Mais, heureusement pour elle, les faiblesses et les préjugés d’Arbuton s’étaient étrangement modifiés.

Le changement qui s’était opéré chez lui, ce jour-là, persista.

C’était toujours Arbuton, mais avec une différence.

Il ne pouvait pas refaire entièrement un caractère qu’il devait à la nature et à son éducation; et peut-être d’ailleurs eût-il été impossible de l’entamer sérieusement sans détruire l’individu lui-même.

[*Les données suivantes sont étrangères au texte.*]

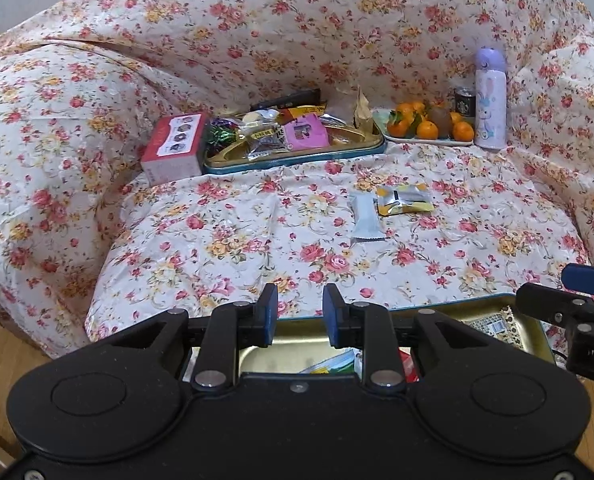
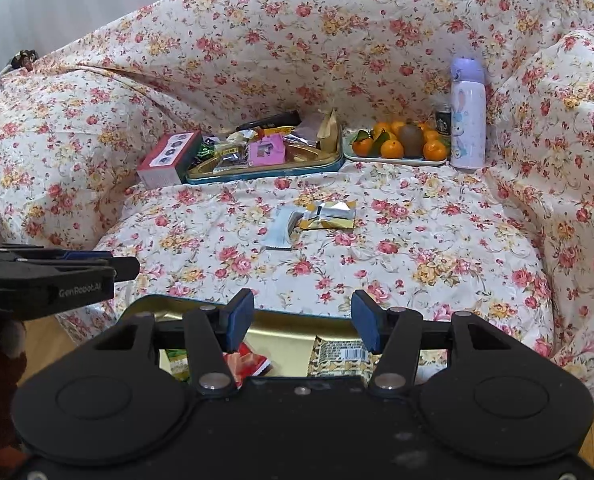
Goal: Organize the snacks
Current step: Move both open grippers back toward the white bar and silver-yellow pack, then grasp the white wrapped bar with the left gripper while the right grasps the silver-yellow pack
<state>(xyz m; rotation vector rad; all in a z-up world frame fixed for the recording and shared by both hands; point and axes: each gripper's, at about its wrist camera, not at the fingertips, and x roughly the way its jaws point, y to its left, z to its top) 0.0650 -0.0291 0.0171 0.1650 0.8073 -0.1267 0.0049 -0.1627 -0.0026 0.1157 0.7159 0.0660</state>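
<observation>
From the left wrist view, my left tongs (image 1: pixel 300 312) stand released, pads apart with nothing between them, poised above the near tin (image 1: pixel 535 326), a gold-lined tray at the front edge of the flowered sofa seat (image 1: pixel 217 248). That tin already holds a few packets, largely hidden under my tool. Two snacks lie loose on the seat, well apart from both tins: a silver wrapped bar (image 1: pixel 365 220) and, touching its upper end, a yellow packet (image 1: pixel 405 199). At the back sit the far tin (image 1: pixel 297 156), heaped with mixed sweets, a red box (image 1: pixel 173 148) just beside it on the left, a plate of oranges (image 1: pixel 429 140) and a lilac flask (image 1: pixel 490 98). My right tongs (image 1: pixel 569 292) enter at the right edge; their state cannot be read from here. From the right wrist view, my right tongs (image 2: pixel 303 320) are likewise released and wider set, empty, over the same near tin (image 2: pixel 169 304), where a red packet (image 2: pixel 249 362) and a patterned packet (image 2: pixel 339 356) lie. The silver bar (image 2: pixel 281 230) and yellow packet (image 2: pixel 329 216) lie ahead, overlapping at the bar's upper end. My left tongs (image 2: pixel 125 266) show side-on at the left edge. My judgement: a deposit into the near tin is complete and the step in hand is the return for the loose pair. The next move calls for reaching forward and down, taking one packet without dragging its neighbour.
</observation>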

Il resta désespérément supérieur au colonel et à Mme Ellison; mais il est difficile d’aimer une femme sans tâcher—au moins avant le mariage—de plaire à ceux qui lui sont chers.

Arbuton avait disputé pas à pas le terrain à sa passion; il avait fait face avec fermeté à cette magie qui, dans les commencements, le charmait chez Kitty.

Plus tard il n’avait rien fait de plus que de se conformer aux exigences de la plus stricte politesse.

Il avait été excessivement tourmenté de savoir si elle pourrait lui convenir, à lui et à son rang dans la société.

Il n’était pas encore sûr que les parents de la jeune fille, inconnus pour lui, ne fussent des gens horriblement vulgaires.